PJ Vaughan uses data from the last 19 years, through eight manager terms, to analyse the success and importance of the Liverpool‘s transfer strategies in recent times.
Transfers are one of the most import areas of management. I decided to see how Liverpool as a club did in terms of transfers and how successful each manager was in the last 30 odd years. So I have collated data from the last eight Liverpool managers from Kenny Dalglish in 1985 to our current manager Brendan Rodgers in 2014.
The good the bad and the ugly
From 1985 to May 2014 I have calculated the total number of successful signings to be 33% of all money spent. The total number of average signings accounted for 32% of all monies spent and the total number of failure signings accounted for 35% of all monies spent. Therefore approximately only one third of all signings are successes.
From the figures it would seem fairly cut and dry. If you sign 3 players, one will succeed, one will fail and the other will be average. However, looking at each manager individually there are huge disparities on how successful each of them performs in the transfer market.
Kenny Dalglish from 1985-91 was incredibly successful in the transfer market. Rafa Benitez was the best Liverpool have had since, with over half his signing successful signings.
The worst were Graeme Souness and Roy Hodgson. Between them they only signed one successful player (Rob Jones). Souness, Hodgson and Dalglish (2011-12) performed poorly in signing failure players. The only caveat for Dalglish is that he also signed Luis Suarez and Jordan Henderson, which softens the burdens of his failure signings somewhat.

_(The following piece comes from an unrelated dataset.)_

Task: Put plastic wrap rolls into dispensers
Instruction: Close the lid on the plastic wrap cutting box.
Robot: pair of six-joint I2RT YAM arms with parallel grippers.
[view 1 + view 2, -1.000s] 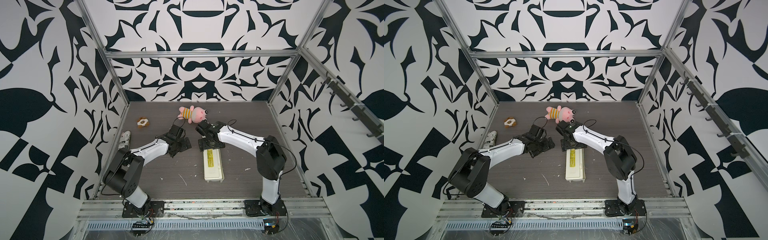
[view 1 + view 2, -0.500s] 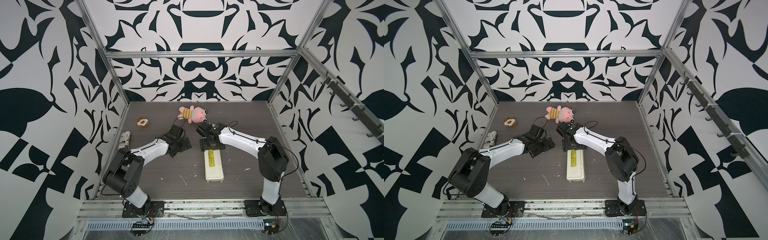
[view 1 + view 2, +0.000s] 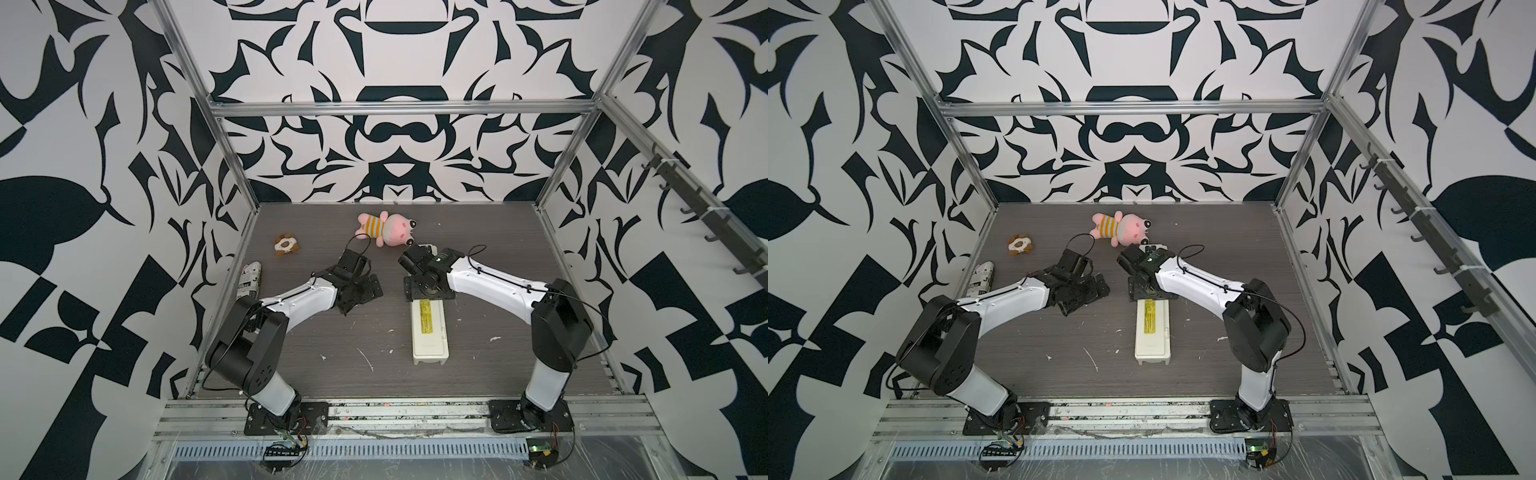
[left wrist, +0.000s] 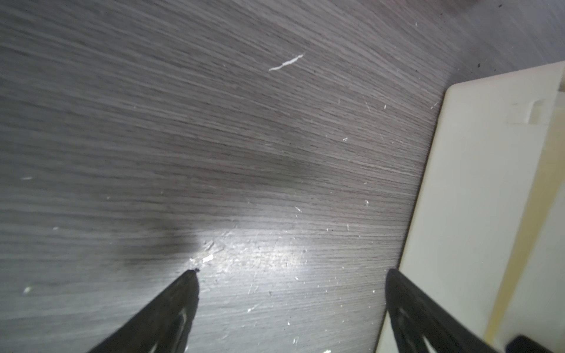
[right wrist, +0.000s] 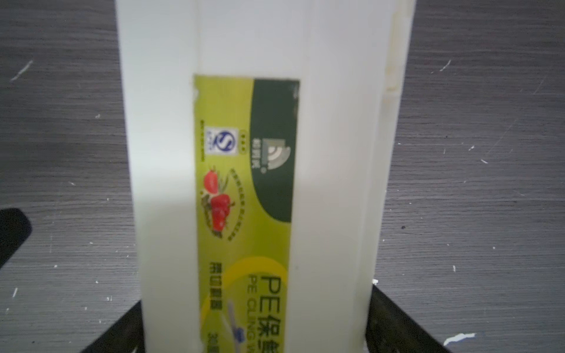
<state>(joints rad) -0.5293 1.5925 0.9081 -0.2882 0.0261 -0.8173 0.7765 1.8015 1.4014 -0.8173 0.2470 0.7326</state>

Roy Evans signed mainly average players. While Brendan Rodgers average signing figures are currently the same, some of his average signings have the ability to become successes. Roy Hodgson unsurprisingly also had an eye for an average player.
Good custodians or bad custodians
The next measurement I used to consider how well mangers did in the transfer market, was measuring the number of successful and failure players that they left on their departure. Ideally a manger would have increased the number of successful players at the club or in the very least not reduced this number.
Benitez improved the squad greatly in his time he brought in a lot of good players and he improved the level of player in the squad overall. The table doesn’t always show how hard it is to keep the number positive. Dalglish in 1985-91 lost some true club legends such as Sammy Lee, Phil Neal, and Alan Kennedy but managed to replace them all with successful players.
Souness was by far the worst he failed to replace good players and Evans and Hodgson also left less good players at the club.
I also used the same measurement to see how many failure players that the manger left after his departure. However, the number can sometimes get inflated as in Dalglish’s second term when he offloaded many of his predecessors failures. Generally you wish to keep this as a positive number rather than a negative.
Dalglish (2011-12) and Brendan Rodgers have reduced the number of failing players within the squad. Gerard Houllier and Souness were by far the worst at signing failure player. If one criticism could be given to Benitez is that he bought some poor players thankfully most were low to medium fees and thankful he signed some great players too.
Balancing the books
It’s important that a manger leaves the club in a sound economic footing, so it is important to bring in something like 60% of all money you spend from sales.
Hodgson topped the table here keeping the executives at the club happy. For all the talk in the papers about the millions Benitez spent he can indeed point to his net spend figures as the above table shows.
Winners and Losers
You can get away with not doing great in the transfer market for longer if you win matches. This is probably most true for Evans who was helped by the best generation of young players in the period.
As you can see the Brendan Rodgers figures are the exactly same as Benitez, while both are someway off Dalglish 1985-91. Houllier and Evans had pretty much the same winning and lose percentages. However Houllier won more trophies.
Transfers can be a lottery, from my data I could see the more money spent on a player the more likely they were going to be a success. Transfers are an import part of any mangers role, but there are many other factors that lead to be a successful coach. Good coaching and having an excellent youth set up can reduce the reliance on brilliant transfers. Having said that if a manager performs poorly in the transfer market they are very likely to end up getting the sack.
Deciding on who is a successful, average or failure signing isn’t an exact science.
As an example, my successful signings are the likes of Luis Suarez, Fernando Torres, Jordan Henderson, Javier Mascherano, Xabi Alonso, Pepe Reina and Peter Crouch. My average signings were the likes of Jermaine Pennant, Bolo Zenden, Albert Riera, Raul Meireles and Robbie Keane. While my failures were the likes of Antonio Nunez, Josemi, Jan Kromkamp, Andriy Voronin, and Joe Cole.
There are plenty of debatable ones, such as Joe Allen, who I have classified as average currently. Hopefully he will be a successful signing by next summer if he has a good season. Some average players such as Stewart Downing, Andy Carroll and Fernando Morientes became failure signings because we spent far too much money on them. So if a player was at the club for less than two seasons and left for more than half his transfer fee, I classified him a failure.
The logic I have used is that most young players that we signed that did not make it at the club were average signings and not failures as most had a career elsewhere. Also most were signed for little money so they don’t really make much impact on the figures.